Makemore 1: bigram model

Author

Vikas Gorur

Published

May 26, 2025

In this series of posts we will follow along Andrej Karpathy’s series of videos about building a language model. In this post we’re implementing the first model from the video:

The spelled-out intro to language modeling: building makemore.

Consider text in a language to be a stream of tokens. The set of all possible tokens is the vocabulary. A token can be any sequence of bytes. The simplest possible tokens are just single ASCII characters.

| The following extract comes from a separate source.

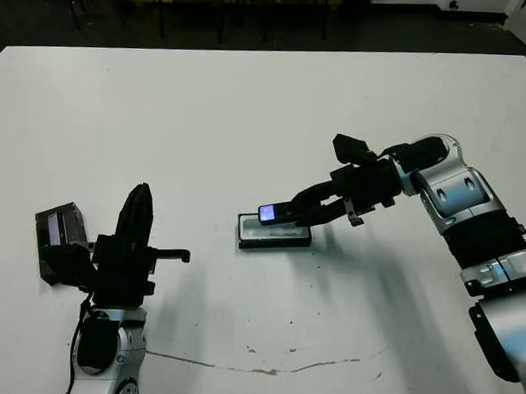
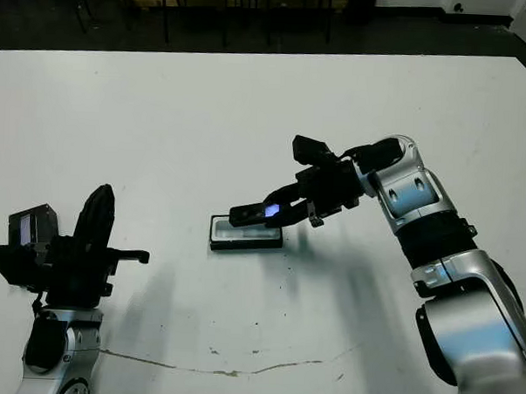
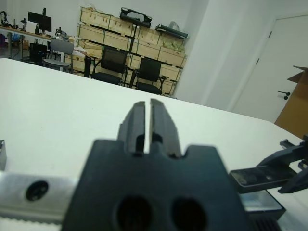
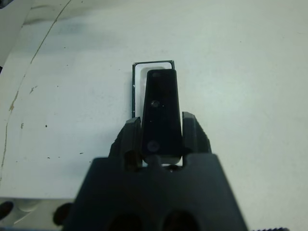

The task of language modeling is to learn the probability distribution:

\[ P(t_{n+1} | t_1 ... t_n) \]

where:

\(t_1 ... t_n\) is the context, a sequence of previous tokens.
\(t_{n+1}\) is the next token.

Dataset

In this series we’ll use a dataset of Bollywood movie names with the goal of making more movie names (hence “makemore”).

import pandas as pd

def read_movie_names() -> list[str]:
    movies = pd.read_csv("data/movies.csv")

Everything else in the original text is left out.